Year Established: 2017 Start Date: 2017-03-01 End Date: 2018-04-30
Total Federal Funds: $35,000 Total Non-Federal Funds: $70,000
Principal Investigators: Karen Prestegaard, Vedran Lekic
Abstract: River characteristics (width, depth, velocity) are built by turbulent water flow that erodes and deposits sediment. Turbulent eddies are formed as water flows over particles on the channel bed. Turbulent dissipation of energy also results from larger features, such as riffle-pool sequences, river meanders, and channel bars. These morphological features are essential habitat niches for aquatic life and they generate about half of the total flow resistance in rivers. Morphological complexity of rivers contributes to the inherent spatial temporal variability in river processes, including sediment erosion and deposition. Spatial variations in velocity, shear stress, and turbulence causes variability in sediment transport rates, but it is difficult to measure these parameters in rivers.
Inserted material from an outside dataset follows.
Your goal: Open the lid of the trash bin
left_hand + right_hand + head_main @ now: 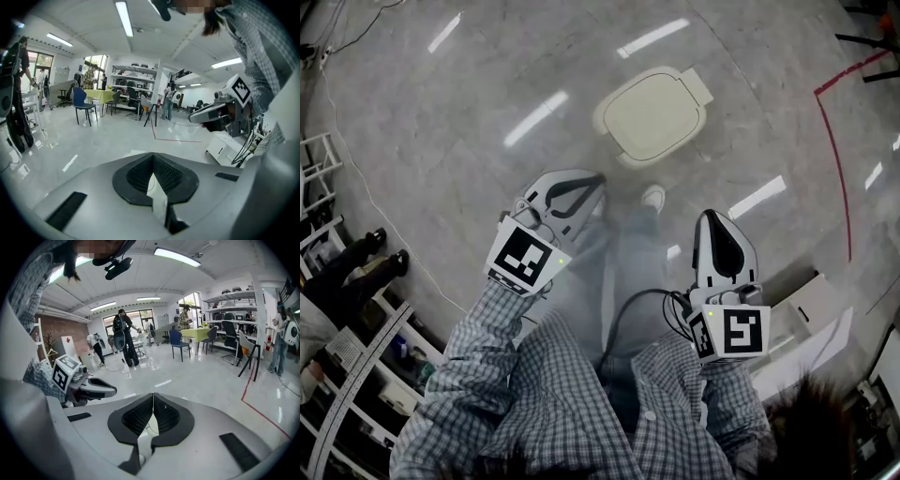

It is even more difficult to measure them simultaneously at many locations. Turbulence, however, generates seismic noise that can be measured with geophones and hydrophones. Preliminary research indicates correlations between near-bed velocity and seismic noise in rivers. The purpose of this project is to develop seismic techniques to determine near-bed velocity, turbulence, and basal shear stress in alluvial bedrock rivers. Coupled seismic and velocity measurements will be made in at 20 locations in river reaches near USGS gauges. Measurements will be made over a range of flow conditions and compared with theoretical models of turbulence generated by bed particles to characterize both boundary-generated turbulence, and morphology-generated turbulence in alluvial and bedrock channels.